* **Try it**
Exactly as written, retype the listing below, omitting the pictures.

* **Information shown**
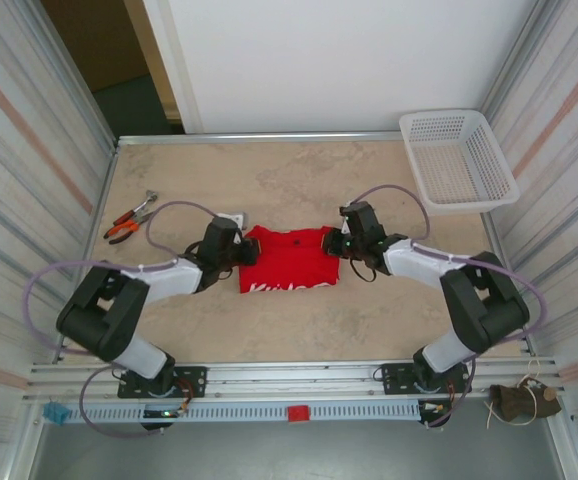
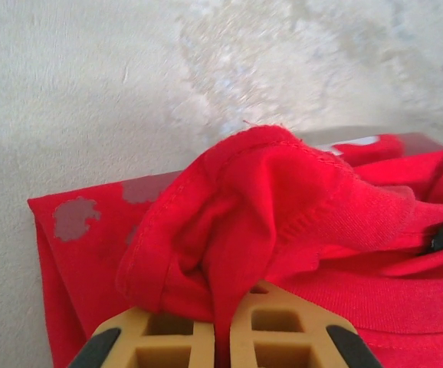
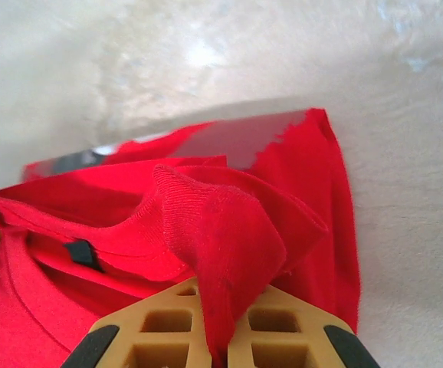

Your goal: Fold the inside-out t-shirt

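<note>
Top external: red t-shirt [image 1: 287, 258], white lettering [image 1: 287, 288] unreadable, left and right jaws clamped on it

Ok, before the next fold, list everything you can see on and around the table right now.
t-shirt: one, bright red with whitish print along its near edge, partly folded at the table's centre
tag: one, small and black, on the shirt near the neckline
pliers: one pair, orange-red handles, left side of the table
basket: one, white perforated plastic, far right corner
brown bundle: one, off the table past the near rail, right side; too small to identify
table: one, beige marbled top
left gripper: one, black with tan fingers, shut on the shirt's left edge
right gripper: one, black with tan fingers, shut on the shirt's right edge
</note>
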Robot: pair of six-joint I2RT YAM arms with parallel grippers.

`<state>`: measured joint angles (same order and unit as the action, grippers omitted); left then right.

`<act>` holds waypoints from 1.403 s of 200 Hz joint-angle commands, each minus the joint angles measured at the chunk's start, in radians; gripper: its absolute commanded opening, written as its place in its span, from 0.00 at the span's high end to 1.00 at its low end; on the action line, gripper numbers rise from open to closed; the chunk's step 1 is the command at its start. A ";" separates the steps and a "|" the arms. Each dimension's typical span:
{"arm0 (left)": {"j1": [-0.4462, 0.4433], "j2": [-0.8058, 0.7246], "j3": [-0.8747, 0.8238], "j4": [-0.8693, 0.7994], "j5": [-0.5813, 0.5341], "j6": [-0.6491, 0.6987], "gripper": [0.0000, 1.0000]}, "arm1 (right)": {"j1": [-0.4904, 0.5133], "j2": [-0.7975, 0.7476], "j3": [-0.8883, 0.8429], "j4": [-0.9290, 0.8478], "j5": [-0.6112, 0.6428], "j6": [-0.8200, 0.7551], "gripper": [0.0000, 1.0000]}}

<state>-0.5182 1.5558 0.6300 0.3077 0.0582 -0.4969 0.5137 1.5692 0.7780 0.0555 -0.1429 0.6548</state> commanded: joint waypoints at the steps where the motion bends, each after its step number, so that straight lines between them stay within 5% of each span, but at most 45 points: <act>1: 0.014 0.059 0.034 0.018 -0.100 0.030 1.00 | -0.022 0.076 0.044 -0.005 0.046 -0.026 1.00; 7: 0.014 0.067 0.037 0.016 -0.111 0.031 1.00 | -0.025 0.095 0.056 -0.010 0.042 -0.031 1.00; 24: 0.019 0.049 0.039 0.015 -0.123 0.031 0.98 | -0.030 0.109 0.091 -0.051 0.026 -0.058 0.76; 51: 0.020 -0.086 0.051 -0.050 -0.123 0.042 0.44 | -0.046 0.007 0.103 -0.118 0.015 -0.081 0.54; 76: 0.024 -0.248 0.069 -0.150 -0.111 0.047 0.17 | -0.067 -0.117 0.102 -0.201 -0.015 -0.080 0.50; 108: 0.000 -0.387 0.078 -0.256 -0.024 -0.016 0.16 | -0.023 -0.203 0.124 -0.291 -0.065 -0.059 0.62; 147: -0.116 -0.343 -0.055 -0.050 0.056 -0.182 0.18 | 0.065 -0.129 0.083 -0.186 -0.074 0.026 0.92; 169: -0.119 -0.244 -0.119 0.080 0.037 -0.239 0.18 | 0.071 -0.037 0.036 -0.055 -0.110 0.078 0.98; 230: -0.099 -0.069 -0.270 0.195 -0.054 -0.330 0.19 | 0.051 0.128 -0.084 0.138 -0.177 0.092 0.94; 280: -0.101 -0.303 -0.107 -0.002 -0.029 -0.202 0.18 | 0.007 -0.063 -0.013 -0.009 -0.188 0.030 0.86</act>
<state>-0.6277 1.3663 0.4026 0.4454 0.0410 -0.7761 0.5438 1.6020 0.7090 0.1448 -0.3199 0.7250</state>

* **Problem solution**
Your goal: Fold the inside-out t-shirt

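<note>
Top external: red t-shirt [image 1: 287, 258], white lettering [image 1: 287, 288] unreadable, left and right jaws clamped on it

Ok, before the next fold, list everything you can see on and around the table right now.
t-shirt: one, bright red with whitish print along its near edge, partly folded at the table's centre
tag: one, small and black, on the shirt near the neckline
pliers: one pair, orange-red handles, left side of the table
basket: one, white perforated plastic, far right corner
brown bundle: one, off the table past the near rail, right side; too small to identify
table: one, beige marbled top
left gripper: one, black with tan fingers, shut on the shirt's left edge
right gripper: one, black with tan fingers, shut on the shirt's right edge
</note>
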Robot: pair of six-joint I2RT YAM arms with parallel grippers.

`<state>`: measured joint angles (same order and unit as the action, grippers omitted); left then right.

`<act>` holds waypoints from 1.403 s of 200 Hz joint-angle commands, each minus the joint angles measured at the chunk's start, in radians; gripper: its absolute commanded opening, written as its place in its span, from 0.00 at the span's high end to 1.00 at its low end; on the action line, gripper numbers rise from open to closed; the chunk's step 1 is the command at its start. A ";" separates the steps and a "|" the arms. Each dimension's typical span:
{"arm0 (left)": {"j1": [-0.4462, 0.4433], "j2": [-0.8058, 0.7246], "j3": [-0.8747, 0.8238], "j4": [-0.8693, 0.7994], "j5": [-0.5813, 0.5341], "j6": [-0.6491, 0.6987], "gripper": [0.0000, 1.0000]}, "arm1 (right)": {"j1": [-0.4904, 0.5133], "j2": [-0.7975, 0.7476], "j3": [-0.8883, 0.8429], "j4": [-0.9290, 0.8478], "j5": [-0.6112, 0.6428], "j6": [-0.8200, 0.7551], "gripper": [0.0000, 1.0000]}}

<state>-0.5182 1.5558 0.6300 0.3077 0.0582 -0.4969 0.5137 1.5692 0.7780 0.0555 -0.1429 0.6548</state> commanded: joint waypoints at the steps where the motion bends, each after its step number, so that straight lines between them stay within 5% of each span, but at most 45 points: <act>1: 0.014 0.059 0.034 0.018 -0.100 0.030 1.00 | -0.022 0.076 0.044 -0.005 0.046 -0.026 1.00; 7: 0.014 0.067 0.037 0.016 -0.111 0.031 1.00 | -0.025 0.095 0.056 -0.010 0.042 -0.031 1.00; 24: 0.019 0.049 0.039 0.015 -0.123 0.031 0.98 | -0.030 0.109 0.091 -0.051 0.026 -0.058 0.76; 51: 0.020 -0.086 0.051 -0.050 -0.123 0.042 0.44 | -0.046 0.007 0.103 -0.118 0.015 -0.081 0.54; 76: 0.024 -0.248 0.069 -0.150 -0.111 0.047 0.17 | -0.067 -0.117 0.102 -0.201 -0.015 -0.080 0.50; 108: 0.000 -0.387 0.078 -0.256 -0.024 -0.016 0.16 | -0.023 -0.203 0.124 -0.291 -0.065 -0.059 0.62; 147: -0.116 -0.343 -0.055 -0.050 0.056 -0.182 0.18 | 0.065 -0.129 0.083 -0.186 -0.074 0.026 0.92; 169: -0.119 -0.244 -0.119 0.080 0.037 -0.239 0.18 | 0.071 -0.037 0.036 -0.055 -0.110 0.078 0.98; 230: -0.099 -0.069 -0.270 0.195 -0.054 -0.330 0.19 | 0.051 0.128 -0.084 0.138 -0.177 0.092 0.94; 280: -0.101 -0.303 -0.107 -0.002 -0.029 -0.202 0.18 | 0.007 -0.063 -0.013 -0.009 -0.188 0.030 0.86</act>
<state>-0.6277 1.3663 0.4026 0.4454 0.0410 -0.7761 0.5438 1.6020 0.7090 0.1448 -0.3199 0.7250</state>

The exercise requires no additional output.